I replaced the bulb, and that seemed to help. They got a bunch of new growth immediately, but then that stopped after a few days. Last week I decided to add a little bit more laterite to see if that would help- and it did, pale new leaves are coming in. I'm guessing nutrients are still missing though, because they're pretty small and not very green.

That's the only thing I've changed recently, but suddenly I'm losing fish. I dont know why. 

About 6 months ago I added some different rocks to the tank. I dont know what they are, but they might be responsible for changing the hardness of the water (tap water is not as hard as the tank is testing). I brought them from home, we used them in the fishtank my dad had when I was a kid for years, so I thought they'd be alright.










Testing:
GH: 120
KH: 80
PH: 7.5
Nitrite: 0
Nitrate: 20
I don't have an ammonia test on my strip, but whenever I take a water sample to the pet store to get it tested, it comes out fine.

Heater: 80-83 degrees F.

I do water changes once a week, about 10-15%. The carbon filter was replaced about 2.5 weeks ago.

Fish:
4 neons
1 khuli loach
1 amano shrimp.

What should I do?
Thanks much, for any help you can give.


----------



## AQUADWELLER (Dec 16, 2008)

Hi Shady, it depends when you added your ottos. If you have added your ottos recently they are a tougher fish to acclimatize to your tank. I don' think its the laterite. It could be your new rocks. You can test it by taking it out and get household vinegar. towel dry the stone(s) and add several drops of vinegar and see if it fizzes or bubbles. If it does keep it out of your tank. It is the cause of raising the hardness in your tank.

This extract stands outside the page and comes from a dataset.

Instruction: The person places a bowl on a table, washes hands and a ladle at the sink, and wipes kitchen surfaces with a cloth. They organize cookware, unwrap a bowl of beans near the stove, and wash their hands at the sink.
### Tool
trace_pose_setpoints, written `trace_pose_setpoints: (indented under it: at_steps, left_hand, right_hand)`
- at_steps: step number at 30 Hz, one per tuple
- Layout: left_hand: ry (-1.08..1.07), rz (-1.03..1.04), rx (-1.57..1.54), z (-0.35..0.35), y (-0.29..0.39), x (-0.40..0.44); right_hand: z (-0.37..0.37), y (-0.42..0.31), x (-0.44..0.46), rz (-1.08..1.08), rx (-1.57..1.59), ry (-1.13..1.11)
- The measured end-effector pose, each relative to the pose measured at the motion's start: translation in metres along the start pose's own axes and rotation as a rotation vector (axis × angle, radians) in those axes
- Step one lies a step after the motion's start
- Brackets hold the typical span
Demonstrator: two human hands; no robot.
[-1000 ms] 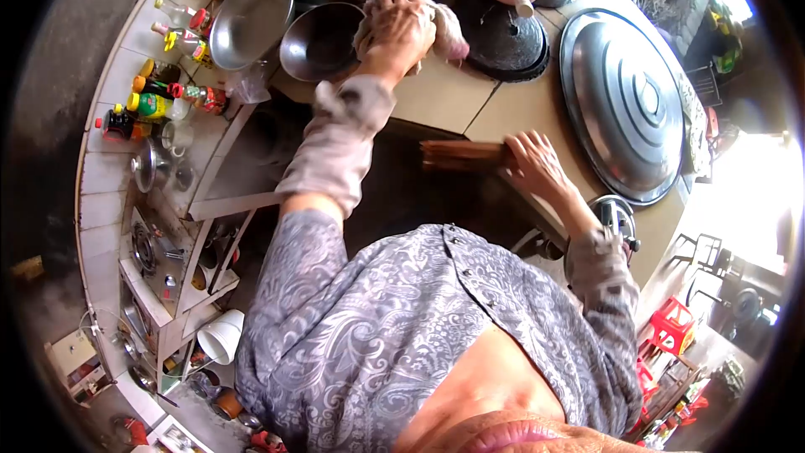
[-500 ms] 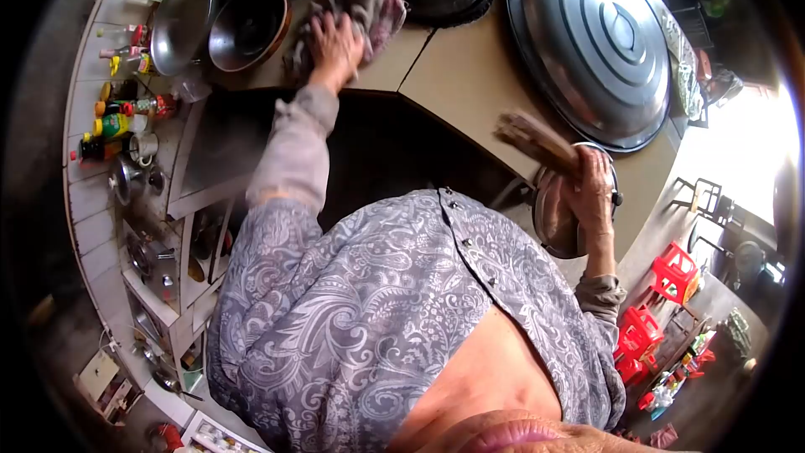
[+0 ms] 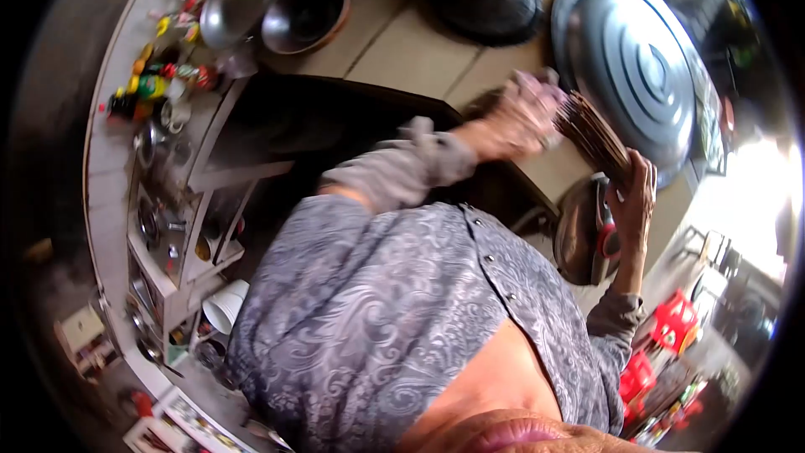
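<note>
My left hand [image 3: 516, 127], smeared by motion, is closed on a crumpled grey-pink cloth [image 3: 543, 91] above the tiled counter [image 3: 419, 42]. The cloth lies close to the bristle end of a brown bamboo brush [image 3: 594, 136]; whether they touch I cannot tell. Wrapped round the brush's other end is my right hand [image 3: 635, 193]. Below that hand sits a round metal pot [image 3: 574, 235] at the counter's edge, with a red-handled item [image 3: 607, 231] by its rim. A large domed metal lid [image 3: 633, 75] lies just beyond the brush.
A black round lid [image 3: 486, 8] lies at the back of the counter. Left of it stand a dark pan [image 3: 306, 21] and a metal basin [image 3: 239, 0]. Bottles [image 3: 151, 88] line the left ledge. Red plastic stools [image 3: 673, 321] stand on the floor at right.
My left hand has carried the cloth rightward, from beside the pans towards the brush. My right hand still holds the brush, whose bristle end now points at the cloth. The view has shifted.
</note>
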State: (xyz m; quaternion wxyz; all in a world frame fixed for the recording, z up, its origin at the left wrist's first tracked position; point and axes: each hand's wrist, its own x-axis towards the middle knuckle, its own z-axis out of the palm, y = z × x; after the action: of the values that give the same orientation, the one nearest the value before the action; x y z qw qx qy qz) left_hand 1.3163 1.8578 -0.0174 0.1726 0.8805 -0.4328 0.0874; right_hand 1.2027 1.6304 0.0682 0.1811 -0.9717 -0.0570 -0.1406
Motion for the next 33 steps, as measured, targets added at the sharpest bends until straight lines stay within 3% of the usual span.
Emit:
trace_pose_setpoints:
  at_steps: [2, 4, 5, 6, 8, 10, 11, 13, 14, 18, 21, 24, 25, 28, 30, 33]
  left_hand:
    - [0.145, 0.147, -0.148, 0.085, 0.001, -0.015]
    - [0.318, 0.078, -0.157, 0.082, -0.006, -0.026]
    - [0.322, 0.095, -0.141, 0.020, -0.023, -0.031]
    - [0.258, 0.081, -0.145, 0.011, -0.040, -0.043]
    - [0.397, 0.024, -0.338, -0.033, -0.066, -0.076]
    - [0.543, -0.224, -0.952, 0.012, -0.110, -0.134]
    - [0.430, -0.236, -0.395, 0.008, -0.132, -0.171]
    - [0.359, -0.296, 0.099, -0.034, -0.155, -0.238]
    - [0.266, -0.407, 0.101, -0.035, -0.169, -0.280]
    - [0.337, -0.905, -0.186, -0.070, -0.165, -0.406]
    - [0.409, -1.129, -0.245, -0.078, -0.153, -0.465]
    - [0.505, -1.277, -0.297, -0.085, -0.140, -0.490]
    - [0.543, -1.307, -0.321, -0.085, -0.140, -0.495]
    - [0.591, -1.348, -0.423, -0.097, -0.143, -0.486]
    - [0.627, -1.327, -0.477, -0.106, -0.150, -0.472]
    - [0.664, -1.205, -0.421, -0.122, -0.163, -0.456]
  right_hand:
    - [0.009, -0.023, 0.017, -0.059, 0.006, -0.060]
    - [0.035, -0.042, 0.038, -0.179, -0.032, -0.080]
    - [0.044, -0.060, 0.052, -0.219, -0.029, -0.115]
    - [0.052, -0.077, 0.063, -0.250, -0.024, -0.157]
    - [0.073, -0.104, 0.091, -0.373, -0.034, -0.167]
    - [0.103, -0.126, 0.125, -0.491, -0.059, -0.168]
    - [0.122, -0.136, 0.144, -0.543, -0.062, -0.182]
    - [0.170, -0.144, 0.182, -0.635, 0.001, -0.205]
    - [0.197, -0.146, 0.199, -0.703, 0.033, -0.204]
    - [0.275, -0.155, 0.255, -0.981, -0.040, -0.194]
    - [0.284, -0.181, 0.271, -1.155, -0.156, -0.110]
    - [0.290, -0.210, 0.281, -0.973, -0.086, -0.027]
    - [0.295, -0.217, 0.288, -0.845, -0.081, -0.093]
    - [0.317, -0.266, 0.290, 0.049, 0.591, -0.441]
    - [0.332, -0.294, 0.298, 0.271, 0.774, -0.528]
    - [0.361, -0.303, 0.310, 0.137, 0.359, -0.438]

Also keep in mind that you have a six gallon tank, and the bioload on the tank is slightly high which could explain your higher nitrate reading of 20. Does your tank water have an nitrates in it?

I can't remember what otto's temp range (I think 25 C = 77 F). So, it could be your tank is a little high. Since Otos are little more finicky at least try to keep your tank at a constant 80 F. Good Luck


----------



## Shade (Dec 15, 2007)

Hi! Thank you for the reply.

The ottos were fairly recent... I got them in January.

I tested the rocks with some vinegar just now, but nothing happened. 

The water before it goes into the tank tests free of nitrates.
I usually test the tank water before I do a water change, though I suppose I should test it afterwards also... Its been reading at 20 nitrate right before water changes for a long time. 20 didnt seem very high, so I hadn't been worrying, so long as I did my water changes often, but I guess maybe not?

Its not just the otos though... This morning I lost one of my neons, and another one of them spent the entire day sitting just above the bottom of the tank breathing quickly... aaand I seem to have lost him as well, as of just checking now. 

Thanks. :<


----------